Bem, se o bitcoin não é uma empresa (e, portanto, não tem “valor de mercado”) e não é a base monetária de um país, o que é então? Não é nada. O bitcoin não é nada. O seu único “fundamento” é baseado em um puro jogo de oferta e demanda. Como a oferta é limitada por construção, e a demanda é supostamente crescente, o valor do bitcoin teoricamente só tem uma direção: para cima. Assim, as pessoas compram o bitcoin com a esperança de poder vendê-lo mais à frente por um preço maior. Só isso.
Nesse sentido, o bitcoin se parece com o ouro, ainda que, no caso, o metal precioso ainda sirva para fazer joias e medalhas. O bitcoin, nem isso. O único apelo do bitcoin para fora do jogo da demanda e oferta é a esperança de que, um dia, possa substituir as moedas fiduciárias. Aliás, uma parte da demanda se baseia nessa esperança. Este seria o “fundamento” do bitcoin, o de ser o único refúgio em um mundo em que a confiança nas moedas emitidas pelos bancos centrais dos países se desvanecesse. Trata-se, obviamente, de uma aposta de longuíssimo prazo e para lá de incerta. Em El Salvador, por exemplo, o dólar o bitcoin são aceitos legalmente, mas é o dólar que domina. Por enquanto, os salvadorenhos confiam mais no Tio Sam do que em um sistema que não tem dono e que foi vítima de várias fraudes nos últimos anos.

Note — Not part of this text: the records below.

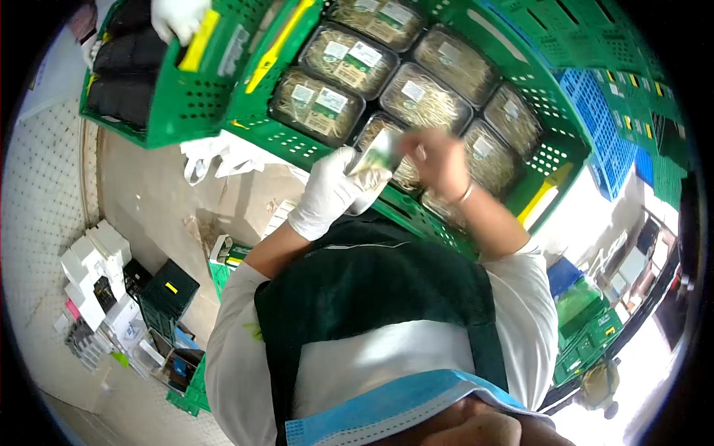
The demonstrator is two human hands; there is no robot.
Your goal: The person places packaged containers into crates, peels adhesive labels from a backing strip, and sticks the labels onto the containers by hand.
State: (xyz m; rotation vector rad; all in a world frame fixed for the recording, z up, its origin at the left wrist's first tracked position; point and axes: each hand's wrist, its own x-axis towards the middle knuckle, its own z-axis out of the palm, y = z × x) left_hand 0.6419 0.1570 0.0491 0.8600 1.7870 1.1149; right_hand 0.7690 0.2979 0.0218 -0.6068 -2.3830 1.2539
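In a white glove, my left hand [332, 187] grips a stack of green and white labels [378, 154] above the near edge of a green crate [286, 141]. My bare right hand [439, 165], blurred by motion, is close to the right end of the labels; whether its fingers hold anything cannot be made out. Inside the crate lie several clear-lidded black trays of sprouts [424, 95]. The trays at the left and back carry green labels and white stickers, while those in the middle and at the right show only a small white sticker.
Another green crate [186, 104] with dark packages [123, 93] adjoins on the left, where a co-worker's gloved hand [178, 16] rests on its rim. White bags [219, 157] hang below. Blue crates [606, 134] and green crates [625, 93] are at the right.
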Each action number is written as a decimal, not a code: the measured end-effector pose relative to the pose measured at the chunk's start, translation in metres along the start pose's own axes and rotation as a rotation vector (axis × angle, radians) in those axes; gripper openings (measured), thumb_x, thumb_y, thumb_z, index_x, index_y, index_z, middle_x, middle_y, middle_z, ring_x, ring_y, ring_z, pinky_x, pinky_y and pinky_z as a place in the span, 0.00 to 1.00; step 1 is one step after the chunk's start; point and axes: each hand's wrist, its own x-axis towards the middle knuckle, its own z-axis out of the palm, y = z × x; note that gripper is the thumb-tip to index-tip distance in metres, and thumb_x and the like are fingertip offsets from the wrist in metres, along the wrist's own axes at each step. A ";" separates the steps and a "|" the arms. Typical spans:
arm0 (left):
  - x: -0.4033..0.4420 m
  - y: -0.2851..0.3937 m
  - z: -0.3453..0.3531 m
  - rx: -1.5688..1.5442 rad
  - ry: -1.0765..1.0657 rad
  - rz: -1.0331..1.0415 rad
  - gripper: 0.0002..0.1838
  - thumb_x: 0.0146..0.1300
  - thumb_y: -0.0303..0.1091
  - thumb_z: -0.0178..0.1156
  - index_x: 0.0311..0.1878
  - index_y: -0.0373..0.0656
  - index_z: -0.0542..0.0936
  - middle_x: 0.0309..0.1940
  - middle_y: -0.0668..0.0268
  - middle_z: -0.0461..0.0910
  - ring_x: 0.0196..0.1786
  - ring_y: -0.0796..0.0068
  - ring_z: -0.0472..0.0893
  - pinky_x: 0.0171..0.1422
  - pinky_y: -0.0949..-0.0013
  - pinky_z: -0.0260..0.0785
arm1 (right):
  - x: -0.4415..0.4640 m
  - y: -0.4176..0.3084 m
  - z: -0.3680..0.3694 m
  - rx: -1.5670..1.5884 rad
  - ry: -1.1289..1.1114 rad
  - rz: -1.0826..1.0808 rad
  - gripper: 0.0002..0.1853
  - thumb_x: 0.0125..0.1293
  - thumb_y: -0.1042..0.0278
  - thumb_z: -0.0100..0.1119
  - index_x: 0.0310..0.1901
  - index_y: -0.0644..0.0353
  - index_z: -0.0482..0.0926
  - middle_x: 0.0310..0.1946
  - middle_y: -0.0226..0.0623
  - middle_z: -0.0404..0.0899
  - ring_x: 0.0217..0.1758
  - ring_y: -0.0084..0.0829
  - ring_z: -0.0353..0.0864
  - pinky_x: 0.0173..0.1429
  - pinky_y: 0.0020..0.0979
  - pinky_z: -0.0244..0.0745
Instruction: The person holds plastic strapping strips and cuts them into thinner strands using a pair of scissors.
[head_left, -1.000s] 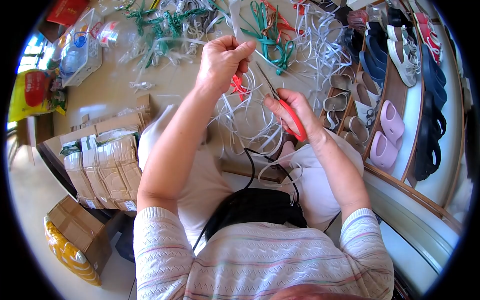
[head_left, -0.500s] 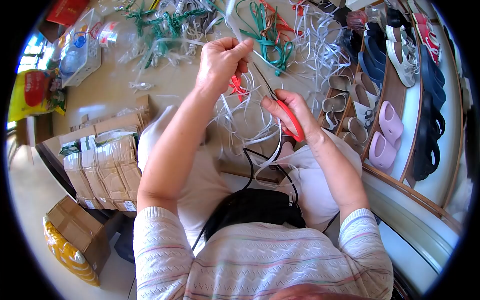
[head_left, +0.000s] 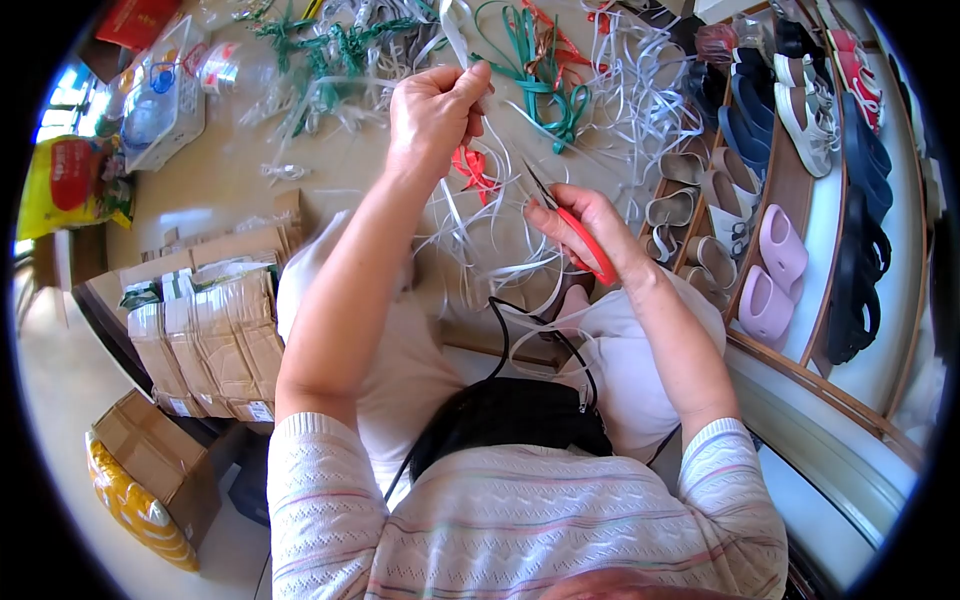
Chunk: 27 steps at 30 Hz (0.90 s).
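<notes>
- Pinching a white plastic strap [head_left: 453, 30] between thumb and fingers of the left hand [head_left: 437, 112], closed and raised at upper middle, with the strap running upward out of the grip.
- Gripping red-handled scissors [head_left: 602, 260] in the right hand [head_left: 575, 222], with fingers closed around the handles.
- Aiming the scissor blades [head_left: 540, 185] up and leftward, near the left hand but apart from it; cannot tell how far parted.
- Strewn below and between both hands: loose white strands [head_left: 470, 240], plus a knotted red strap [head_left: 472, 170] just beside the left wrist.
- Spread farther out over the tan floor [head_left: 240, 150]: a bundle of green straps [head_left: 525, 50] at the middle, a white strap tangle [head_left: 650, 100] to its right, and green netting-like strands [head_left: 325, 50] to its left.
- Resting on the lap: a black bag [head_left: 510, 415].
- Lined up at right: a wooden shoe rack [head_left: 812, 372] with pink clogs [head_left: 768, 305] and white sneakers [head_left: 803, 125].
- Stacked at left: folded cardboard [head_left: 220, 335], below a white plastic basket [head_left: 170, 145].
</notes>
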 end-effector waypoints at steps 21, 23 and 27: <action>-0.015 -0.005 0.016 0.093 -0.001 -0.001 0.15 0.58 0.41 0.60 0.26 0.36 0.79 0.12 0.71 0.70 0.14 0.86 0.66 0.17 0.80 0.56 | 0.005 0.004 -0.004 0.171 -0.034 0.037 0.08 0.63 0.63 0.54 0.32 0.58 0.73 0.17 0.20 0.65 0.17 0.10 0.62 0.18 0.14 0.54; -0.018 -0.005 0.018 0.095 -0.008 -0.004 0.15 0.58 0.41 0.60 0.26 0.36 0.79 0.12 0.72 0.69 0.14 0.86 0.65 0.17 0.80 0.55 | 0.006 0.008 -0.003 0.211 -0.019 0.046 0.06 0.63 0.66 0.53 0.32 0.59 0.73 0.18 0.21 0.66 0.17 0.10 0.62 0.19 0.13 0.54; -0.014 -0.009 0.016 0.163 0.020 0.028 0.15 0.58 0.40 0.60 0.28 0.35 0.79 0.11 0.71 0.69 0.14 0.86 0.65 0.18 0.80 0.55 | 0.004 0.000 0.003 0.130 0.030 0.005 0.05 0.63 0.70 0.50 0.33 0.61 0.73 0.19 0.21 0.66 0.17 0.10 0.62 0.19 0.13 0.55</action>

De qualquer modo, sem entrar no mérito sobre o futuro do bitcoin, conceitualmente não podemos comparar o “valor de mercado” do bitcoin com o valor de mercado de empresas. São coisas completamente diferentes.
** Marcelo Guterman é engenheiro de produção pela Escola Politécnica da USP e Mestre em Economia e Finanças pelo Insper. Possui o certificado CFA – Chartered Financial Analyst. Ministrou vários cursos de finanças ao longo dos últimos 35 anos, incluindo Gestão de Investimentos no programa do MBA de Finanças do Insper. Atuou em várias multinacionais de administração de fundos de investimento nas últimas décadas, como gestor de recursos e especialista de investimentos. É autor dos livros “Finanças do Lar” e “Descomplicando o Economês".